DATA EXCERPT
• • • •

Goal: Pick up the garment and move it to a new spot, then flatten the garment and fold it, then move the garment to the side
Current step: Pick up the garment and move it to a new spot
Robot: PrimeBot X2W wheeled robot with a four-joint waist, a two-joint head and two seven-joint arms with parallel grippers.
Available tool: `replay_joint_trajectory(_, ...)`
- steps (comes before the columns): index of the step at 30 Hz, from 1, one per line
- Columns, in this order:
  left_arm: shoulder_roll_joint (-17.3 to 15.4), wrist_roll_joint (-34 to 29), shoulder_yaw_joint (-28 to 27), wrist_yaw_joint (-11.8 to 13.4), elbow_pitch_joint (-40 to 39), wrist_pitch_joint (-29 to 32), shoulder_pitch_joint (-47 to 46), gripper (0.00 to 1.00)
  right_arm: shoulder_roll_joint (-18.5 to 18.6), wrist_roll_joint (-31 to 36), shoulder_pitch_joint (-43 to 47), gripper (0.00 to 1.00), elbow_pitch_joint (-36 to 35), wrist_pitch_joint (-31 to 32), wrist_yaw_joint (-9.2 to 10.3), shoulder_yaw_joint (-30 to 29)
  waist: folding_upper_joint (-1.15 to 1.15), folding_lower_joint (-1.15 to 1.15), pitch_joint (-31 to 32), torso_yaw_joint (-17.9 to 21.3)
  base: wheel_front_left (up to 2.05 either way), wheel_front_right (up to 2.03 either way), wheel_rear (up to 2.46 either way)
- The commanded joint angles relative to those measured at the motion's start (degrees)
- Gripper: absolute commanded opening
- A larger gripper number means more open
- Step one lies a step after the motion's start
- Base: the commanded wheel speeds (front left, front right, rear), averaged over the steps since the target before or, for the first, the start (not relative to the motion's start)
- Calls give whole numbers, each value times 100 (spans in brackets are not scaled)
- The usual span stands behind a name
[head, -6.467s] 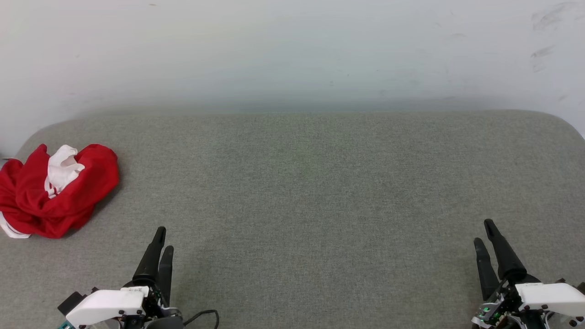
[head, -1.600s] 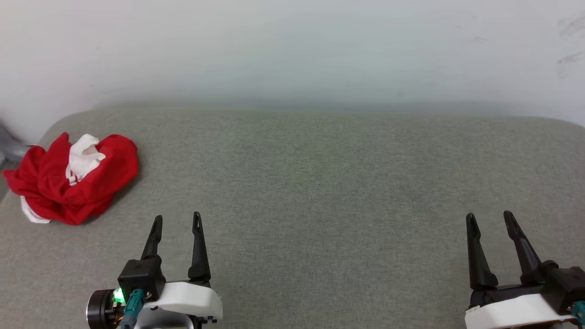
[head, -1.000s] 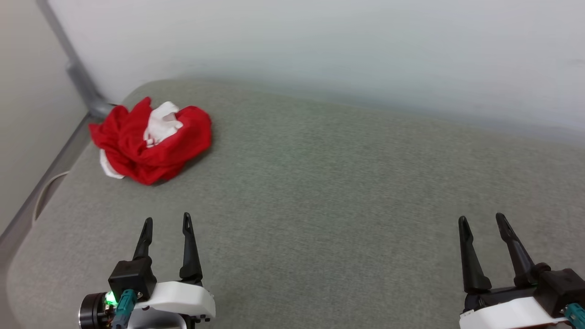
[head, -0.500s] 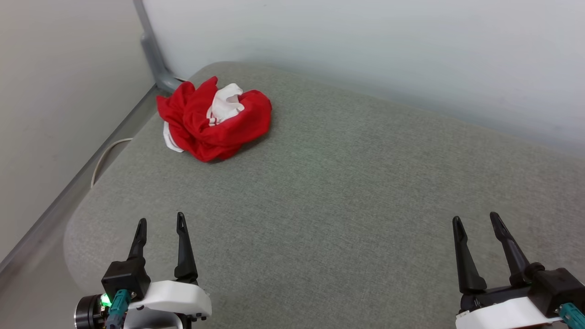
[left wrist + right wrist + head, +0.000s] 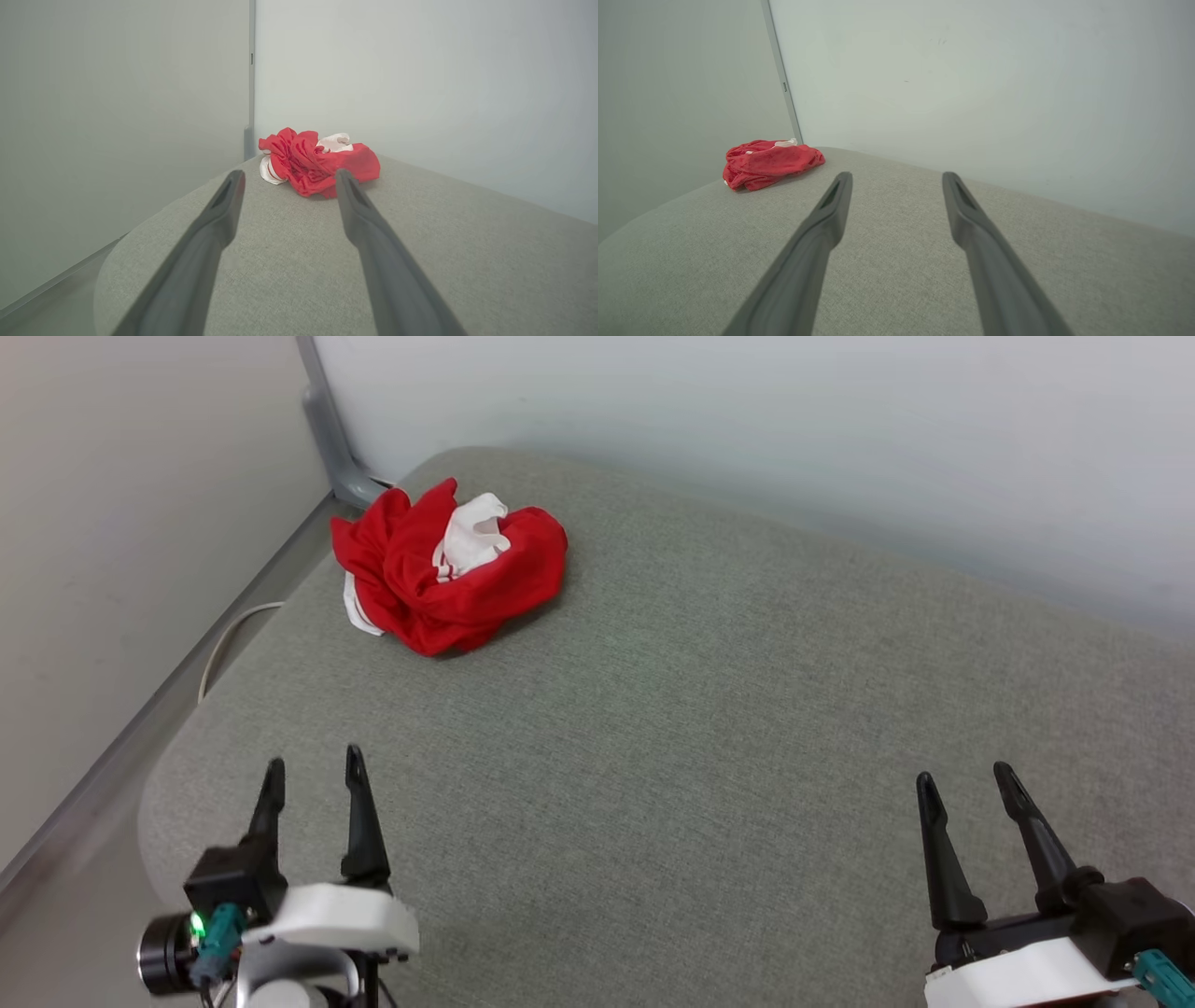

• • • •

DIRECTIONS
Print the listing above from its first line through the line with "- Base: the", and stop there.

EXPECTED OUTPUT
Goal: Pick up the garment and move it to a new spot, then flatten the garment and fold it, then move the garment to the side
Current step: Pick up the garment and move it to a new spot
Robot: PrimeBot X2W wheeled robot with a four-joint waist, a two-joint head and two seven-joint arms with parallel grippers.
Available tool: `replay_joint_trajectory(_, ...)`
- steps (comes before the columns): index of the step at 30 Hz, from 1, one per line
- Columns, in this order:
  left_arm: shoulder_roll_joint (-17.3 to 15.4), wrist_roll_joint (-34 to 29), shoulder_yaw_joint (-28 to 27), wrist_yaw_joint (-11.8 to 13.4), elbow_pitch_joint (-40 to 39), wrist_pitch_joint (-29 to 32), shoulder_pitch_joint (-47 to 46), gripper (0.00 to 1.00)
  right_arm: shoulder_roll_joint (-18.5 to 18.6), wrist_roll_joint (-31 to 36), shoulder_pitch_joint (-43 to 47), gripper (0.00 to 1.00), elbow_pitch_joint (-36 to 35), wrist_pitch_joint (-31 to 32), wrist_yaw_joint (-9.2 to 10.3), shoulder_yaw_joint (-30 to 29)
  waist: folding_upper_joint (-1.15 to 1.15), folding_lower_joint (-1.15 to 1.15), pitch_joint (-31 to 32), torso_yaw_joint (-17.9 to 21.3)
  base: wheel_front_left (up to 2.05 either way), wheel_front_right (up to 2.03 either way), wheel_rear (up to 2.46 either way)
- The commanded joint angles relative to those measured at the motion's start (degrees)
- Gripper: absolute commanded opening
- A larger gripper number means more open
- Step one lies a step after the motion's start
- Base: the commanded wheel speeds (front left, front right, rear), averaged over the steps since the target before or, for the first, the start (not relative to the motion's start)

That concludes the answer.